Wallace made just 21 appearances for the Knicks this season, averaging seven points and four rebounds in 14.1 minutes per game on 38.7 percent shooting from the field and a 31.9 percent mark from 3-point range. He managed to hoist 8.4 3-pointers per 36 minutes of floor time, which is staggering and perfect.
It's worth noting that this isn't the first time Wallace has hung up his Air Force 1s — the famed firebrand also retired in June 2010 after a less-than-successful and largely-out-of-shape season with the Boston Celtics before deciding to come back to join up with the oldest team in NBA history this season. He averaged 14.4 points and 6.7 rebounds per game in 1,109 contests spread over a 16-year career that began with the Washington Bullets, saw its greatest successes come with the Portland Trail Blazers and Detroit Pistons, featured season-long cameos in Boston and New York, and included one game as a member of the Atlanta Hawks. He made four All-Star appearances, played in three NBA Finals and won one NBA title, as a member of the 2004 Pistons.
(It's also worth noting, as Frank Isola of the New York Daily News and Brian Mahoney of The Associated Press did, that Woodson told reporters that the 38-year-old big man was "questionable" for the start of the playoffs this coming weekend and that the team didn't "really have any major update for him yet" ... a half-hour before Wallace's retirement announcement. The Knicks' commitment to keeping everything a state secret continues to be mind-boggling.)
As I wrote back in late February when the Knicks announced Wallace's surgery, "while Wallace's individual numbers weren't especially eye-popping [...] he made a defensive impact" for the Knicks, who allowed just 97.5 points per 100 possessions while 'Sheed was on the floor in his 21 appearances. While the Knicks weren't counting on Wallace to play a major role in the playoffs, his retirement eliminates the potential for Woodson to use him for spot minutes in the middle amid significant late-season injuries to starting center Chandler (bulging disk in his back), key reserve Martin (sprained left ankle), former star Amar'e Stoudemire (right knee surgery) and the stopgap center tandem of Marcus Camby (plantar fasciitis in his left foot) and Kurt Thomas (out for the season with a stress fracture in his right foot).
Instead, Woodson will have to hope that Chandler and Martin are ready to go come Saturday — both are expected to be ready for the playoff opener — while continuing to plug gaps at the five spot with unheralded 29-year-old rookie Chris Copeland, who's been playing out of position as an undersized pivot in unconventional (but quite effective) small-ball lineups late in the season. In case of emergency, he'll have to break the glass on newly signed big man Earl Barron, whom the team added following Wallace's retirement announcement, who hasn't played since being waived by the Washington Wizards back in December, and who is (weirdly) something of a folk hero among Knicks fans online.
Whoever winds up manning the middle for the Knicks, we know this much: It won't be 'Sheed. He won't be popping off the bench, coming into the game and immediately chucking 3 after 3 while professing to show us "how post players really need to play", and occasionally (OK, more than occasionally) drawing a technical foul for blithely yelling at an opponent or an official.

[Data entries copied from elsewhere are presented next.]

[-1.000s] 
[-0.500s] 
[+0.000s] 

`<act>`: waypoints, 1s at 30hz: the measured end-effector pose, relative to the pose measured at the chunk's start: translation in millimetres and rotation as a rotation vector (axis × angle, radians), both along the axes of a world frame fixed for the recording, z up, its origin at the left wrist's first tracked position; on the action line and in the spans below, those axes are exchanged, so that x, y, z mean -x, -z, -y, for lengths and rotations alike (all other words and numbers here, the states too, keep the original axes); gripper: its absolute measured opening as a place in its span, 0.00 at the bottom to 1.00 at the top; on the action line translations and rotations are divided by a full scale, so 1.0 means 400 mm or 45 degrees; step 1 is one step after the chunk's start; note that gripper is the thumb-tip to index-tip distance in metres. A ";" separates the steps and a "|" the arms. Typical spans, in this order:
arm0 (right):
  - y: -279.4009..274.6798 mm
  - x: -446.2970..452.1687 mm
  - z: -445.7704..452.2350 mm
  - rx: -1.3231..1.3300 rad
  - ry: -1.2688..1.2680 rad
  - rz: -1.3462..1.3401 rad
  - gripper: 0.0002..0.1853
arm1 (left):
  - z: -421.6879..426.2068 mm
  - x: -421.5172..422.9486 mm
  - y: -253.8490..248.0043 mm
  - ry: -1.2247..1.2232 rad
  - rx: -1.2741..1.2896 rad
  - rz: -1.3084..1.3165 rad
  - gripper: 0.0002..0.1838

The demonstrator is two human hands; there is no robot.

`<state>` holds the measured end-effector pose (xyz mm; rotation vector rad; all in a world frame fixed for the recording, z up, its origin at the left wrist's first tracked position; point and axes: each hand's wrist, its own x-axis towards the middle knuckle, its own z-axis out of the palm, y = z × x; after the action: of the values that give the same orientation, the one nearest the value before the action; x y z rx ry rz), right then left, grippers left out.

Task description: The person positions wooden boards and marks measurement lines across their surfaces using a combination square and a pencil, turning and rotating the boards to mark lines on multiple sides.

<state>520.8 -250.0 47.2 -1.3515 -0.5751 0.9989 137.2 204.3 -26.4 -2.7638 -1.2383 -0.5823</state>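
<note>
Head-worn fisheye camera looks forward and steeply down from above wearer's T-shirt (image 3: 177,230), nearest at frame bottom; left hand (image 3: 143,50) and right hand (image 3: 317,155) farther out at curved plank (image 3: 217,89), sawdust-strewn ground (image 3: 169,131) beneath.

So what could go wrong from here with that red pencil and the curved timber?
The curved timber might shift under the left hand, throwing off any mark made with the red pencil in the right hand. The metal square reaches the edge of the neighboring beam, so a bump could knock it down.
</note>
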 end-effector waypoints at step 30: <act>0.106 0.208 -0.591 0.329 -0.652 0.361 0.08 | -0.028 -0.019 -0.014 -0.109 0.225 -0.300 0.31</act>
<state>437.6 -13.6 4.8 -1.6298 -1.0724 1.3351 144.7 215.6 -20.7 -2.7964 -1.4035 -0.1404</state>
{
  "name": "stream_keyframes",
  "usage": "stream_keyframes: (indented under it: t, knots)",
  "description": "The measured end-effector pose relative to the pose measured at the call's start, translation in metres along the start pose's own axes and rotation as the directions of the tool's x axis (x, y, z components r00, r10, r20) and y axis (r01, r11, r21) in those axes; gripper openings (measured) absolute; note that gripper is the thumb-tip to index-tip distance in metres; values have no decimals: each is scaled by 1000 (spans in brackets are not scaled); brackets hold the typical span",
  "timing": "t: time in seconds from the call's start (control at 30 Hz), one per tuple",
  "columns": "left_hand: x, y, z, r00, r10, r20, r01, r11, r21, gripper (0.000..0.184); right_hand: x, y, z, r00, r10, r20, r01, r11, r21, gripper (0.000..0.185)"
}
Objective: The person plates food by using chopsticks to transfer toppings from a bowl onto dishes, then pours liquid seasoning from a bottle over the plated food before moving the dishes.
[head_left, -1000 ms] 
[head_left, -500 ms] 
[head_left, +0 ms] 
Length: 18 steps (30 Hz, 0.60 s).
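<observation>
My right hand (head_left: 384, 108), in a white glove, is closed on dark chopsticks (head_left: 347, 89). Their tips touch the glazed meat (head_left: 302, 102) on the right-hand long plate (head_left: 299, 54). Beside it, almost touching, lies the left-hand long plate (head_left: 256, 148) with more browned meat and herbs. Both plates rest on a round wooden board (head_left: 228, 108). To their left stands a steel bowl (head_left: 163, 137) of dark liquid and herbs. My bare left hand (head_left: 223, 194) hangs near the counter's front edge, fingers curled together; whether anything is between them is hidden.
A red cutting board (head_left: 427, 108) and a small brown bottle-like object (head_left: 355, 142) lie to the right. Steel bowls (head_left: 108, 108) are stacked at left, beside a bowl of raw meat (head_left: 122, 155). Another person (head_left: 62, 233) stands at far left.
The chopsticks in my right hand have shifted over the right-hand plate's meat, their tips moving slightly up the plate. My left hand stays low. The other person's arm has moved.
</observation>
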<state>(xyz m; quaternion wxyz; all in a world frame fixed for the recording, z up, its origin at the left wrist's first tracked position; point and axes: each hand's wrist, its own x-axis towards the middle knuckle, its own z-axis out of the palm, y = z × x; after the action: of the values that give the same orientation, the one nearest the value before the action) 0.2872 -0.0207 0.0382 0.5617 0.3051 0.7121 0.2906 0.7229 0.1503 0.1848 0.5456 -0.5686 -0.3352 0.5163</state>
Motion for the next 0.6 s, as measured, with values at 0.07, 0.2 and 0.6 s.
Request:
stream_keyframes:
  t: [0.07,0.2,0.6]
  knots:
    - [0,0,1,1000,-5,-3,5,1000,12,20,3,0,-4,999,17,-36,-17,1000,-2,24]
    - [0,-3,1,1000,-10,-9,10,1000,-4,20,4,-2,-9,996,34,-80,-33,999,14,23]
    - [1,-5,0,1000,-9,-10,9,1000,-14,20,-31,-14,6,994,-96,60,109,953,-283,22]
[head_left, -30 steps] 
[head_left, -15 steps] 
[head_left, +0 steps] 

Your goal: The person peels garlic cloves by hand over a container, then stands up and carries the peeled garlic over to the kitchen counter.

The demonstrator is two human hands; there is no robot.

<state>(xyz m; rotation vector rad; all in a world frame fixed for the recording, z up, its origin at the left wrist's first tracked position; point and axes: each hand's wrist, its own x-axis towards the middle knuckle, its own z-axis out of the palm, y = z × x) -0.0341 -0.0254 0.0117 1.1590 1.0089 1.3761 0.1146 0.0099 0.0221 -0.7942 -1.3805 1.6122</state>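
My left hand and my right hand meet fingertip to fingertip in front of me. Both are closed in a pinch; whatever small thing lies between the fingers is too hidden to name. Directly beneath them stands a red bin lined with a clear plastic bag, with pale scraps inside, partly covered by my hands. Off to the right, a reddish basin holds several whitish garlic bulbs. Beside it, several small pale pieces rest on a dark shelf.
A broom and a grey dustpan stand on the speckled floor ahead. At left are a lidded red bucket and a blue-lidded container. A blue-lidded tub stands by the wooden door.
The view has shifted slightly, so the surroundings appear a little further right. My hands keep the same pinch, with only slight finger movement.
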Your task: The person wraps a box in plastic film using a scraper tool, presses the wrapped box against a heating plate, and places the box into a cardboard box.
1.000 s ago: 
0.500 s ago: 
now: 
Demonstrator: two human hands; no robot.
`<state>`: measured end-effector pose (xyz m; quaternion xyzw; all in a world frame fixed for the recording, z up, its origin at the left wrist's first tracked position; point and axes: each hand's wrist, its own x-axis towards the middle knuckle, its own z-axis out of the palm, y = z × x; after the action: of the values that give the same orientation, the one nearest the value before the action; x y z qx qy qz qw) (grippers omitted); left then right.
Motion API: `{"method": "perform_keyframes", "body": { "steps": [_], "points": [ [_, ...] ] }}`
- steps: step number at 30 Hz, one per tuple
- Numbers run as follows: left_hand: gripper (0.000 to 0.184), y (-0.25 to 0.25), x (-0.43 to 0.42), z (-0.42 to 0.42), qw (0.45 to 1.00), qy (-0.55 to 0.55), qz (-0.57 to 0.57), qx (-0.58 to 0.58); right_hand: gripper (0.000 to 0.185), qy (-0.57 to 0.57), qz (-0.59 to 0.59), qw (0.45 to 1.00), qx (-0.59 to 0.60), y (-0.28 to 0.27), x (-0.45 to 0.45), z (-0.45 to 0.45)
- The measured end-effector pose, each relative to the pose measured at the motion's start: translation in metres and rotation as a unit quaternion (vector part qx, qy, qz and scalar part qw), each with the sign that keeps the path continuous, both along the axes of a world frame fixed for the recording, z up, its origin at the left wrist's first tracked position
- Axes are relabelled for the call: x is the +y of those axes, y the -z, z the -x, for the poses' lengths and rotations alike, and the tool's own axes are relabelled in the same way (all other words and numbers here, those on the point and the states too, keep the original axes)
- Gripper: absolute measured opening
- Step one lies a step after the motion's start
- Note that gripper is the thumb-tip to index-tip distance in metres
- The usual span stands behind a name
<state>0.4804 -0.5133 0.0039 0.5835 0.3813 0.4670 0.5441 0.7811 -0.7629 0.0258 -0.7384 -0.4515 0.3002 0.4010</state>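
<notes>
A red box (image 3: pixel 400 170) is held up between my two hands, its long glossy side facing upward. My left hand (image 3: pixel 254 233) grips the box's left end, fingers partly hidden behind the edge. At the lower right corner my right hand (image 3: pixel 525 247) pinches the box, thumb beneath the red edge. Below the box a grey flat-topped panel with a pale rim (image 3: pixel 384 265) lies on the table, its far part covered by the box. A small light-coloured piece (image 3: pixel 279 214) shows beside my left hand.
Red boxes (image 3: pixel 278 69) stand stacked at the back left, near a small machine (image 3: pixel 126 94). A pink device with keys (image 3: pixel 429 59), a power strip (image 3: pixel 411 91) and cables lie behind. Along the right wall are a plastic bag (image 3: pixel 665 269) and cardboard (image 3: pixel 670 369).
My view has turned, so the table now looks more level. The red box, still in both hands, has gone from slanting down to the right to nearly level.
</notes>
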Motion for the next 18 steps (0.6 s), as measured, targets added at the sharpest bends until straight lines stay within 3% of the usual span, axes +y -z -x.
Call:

We are all poorer for this.
And because I like the way it came out the first time I wrote it, here's the way I said goodbye to 'Sheed back in February:
Thanks for being really, really good for a solid decade and playing a huge part in helping make the floor-spreading big man a valuable commodity rather than something to be derided or shunned. Thanks for playing better after you got your first tech. Thanks for yelling other cool stuff, too. Thanks for "3 to the head." Thanks for reminding us why we watch. Thanks for making a unique, indelible, still-hard-to-define-after-all-these-years mark on a generation of people who watch basketball.
Get well soon, Sheed. Thanks for being fun.